=== Brief ===
A word-for-word copy of the listing that follows is required.

=== Data extract ===
·····

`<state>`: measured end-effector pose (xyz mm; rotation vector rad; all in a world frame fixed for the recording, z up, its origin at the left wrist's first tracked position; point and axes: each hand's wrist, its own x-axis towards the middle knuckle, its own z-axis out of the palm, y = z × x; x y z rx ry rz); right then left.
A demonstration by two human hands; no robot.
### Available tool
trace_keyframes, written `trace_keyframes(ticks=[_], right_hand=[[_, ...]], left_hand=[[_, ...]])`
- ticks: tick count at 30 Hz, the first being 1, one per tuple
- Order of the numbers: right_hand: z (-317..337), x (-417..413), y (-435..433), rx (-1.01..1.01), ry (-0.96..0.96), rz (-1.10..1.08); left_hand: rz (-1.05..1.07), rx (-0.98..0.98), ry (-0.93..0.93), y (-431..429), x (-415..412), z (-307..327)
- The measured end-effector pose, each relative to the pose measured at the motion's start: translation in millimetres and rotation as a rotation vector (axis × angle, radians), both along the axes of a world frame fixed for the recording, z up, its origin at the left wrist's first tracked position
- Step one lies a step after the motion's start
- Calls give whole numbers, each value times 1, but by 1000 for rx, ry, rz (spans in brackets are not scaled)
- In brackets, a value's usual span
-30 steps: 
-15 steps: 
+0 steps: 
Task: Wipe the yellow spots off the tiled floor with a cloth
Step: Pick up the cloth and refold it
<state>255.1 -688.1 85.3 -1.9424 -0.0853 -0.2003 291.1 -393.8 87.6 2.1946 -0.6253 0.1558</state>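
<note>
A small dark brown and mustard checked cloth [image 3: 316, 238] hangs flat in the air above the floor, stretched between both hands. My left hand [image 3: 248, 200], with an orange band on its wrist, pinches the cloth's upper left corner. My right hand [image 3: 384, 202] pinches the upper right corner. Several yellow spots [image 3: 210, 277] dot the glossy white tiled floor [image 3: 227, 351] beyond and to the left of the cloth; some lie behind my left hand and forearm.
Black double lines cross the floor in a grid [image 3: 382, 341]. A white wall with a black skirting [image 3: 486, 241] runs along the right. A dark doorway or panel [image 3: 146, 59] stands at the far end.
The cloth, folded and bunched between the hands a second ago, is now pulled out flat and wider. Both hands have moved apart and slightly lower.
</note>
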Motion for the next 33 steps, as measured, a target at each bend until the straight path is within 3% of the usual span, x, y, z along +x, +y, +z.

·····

=== Response to this exercise ===
`<state>`: measured end-effector pose (xyz mm; rotation vector rad; all in a world frame fixed for the recording, z up, its origin at the left wrist's first tracked position; point and axes: each hand's wrist, its own x-axis towards the middle knuckle, its own z-axis out of the palm, y = z × x; x y z rx ry rz); right then left.
A demonstration by two human hands; no robot.
### Available tool
trace_keyframes, written `trace_keyframes(ticks=[_], right_hand=[[_, ...]], left_hand=[[_, ...]])`
- ticks: tick count at 30 Hz, the first being 1, one per tuple
- Order of the numbers: right_hand: z (-317..337), x (-417..413), y (-435..433), rx (-1.01..1.01), ry (-0.96..0.96), rz (-1.10..1.08); left_hand: rz (-1.05..1.07), rx (-0.98..0.98), ry (-0.93..0.93), y (-431..429), x (-415..412), z (-307..327)
- The measured end-effector pose, each relative to the pose measured at the motion's start: translation in millimetres and rotation as a rotation vector (axis × angle, radians), both along the axes of a world frame fixed for the recording, z up, its origin at the left wrist's first tracked position
- Step one lies a step after the motion's start
- Calls give whole numbers, each value times 1, but by 1000 for rx, ry, rz (spans in brackets are not scaled)
- In brackets, a value's usual span
-30 steps: 
-15 steps: 
+0 steps: 
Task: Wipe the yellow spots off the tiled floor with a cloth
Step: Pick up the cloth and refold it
<state>255.1 -688.1 85.3 -1.9424 -0.0853 -0.2003 291.1 -393.8 87.6 2.1946 -0.6253 0.1558</state>
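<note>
A small dark brown and mustard checked cloth [image 3: 316, 238] hangs flat in the air above the floor, stretched between both hands. My left hand [image 3: 248, 200], with an orange band on its wrist, pinches the cloth's upper left corner. My right hand [image 3: 384, 202] pinches the upper right corner. Several yellow spots [image 3: 210, 277] dot the glossy white tiled floor [image 3: 227, 351] beyond and to the left of the cloth; some lie behind my left hand and forearm.
Black double lines cross the floor in a grid [image 3: 382, 341]. A white wall with a black skirting [image 3: 486, 241] runs along the right. A dark doorway or panel [image 3: 146, 59] stands at the far end.
The cloth, folded and bunched between the hands a second ago, is now pulled out flat and wider. Both hands have moved apart and slightly lower.
</note>
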Motion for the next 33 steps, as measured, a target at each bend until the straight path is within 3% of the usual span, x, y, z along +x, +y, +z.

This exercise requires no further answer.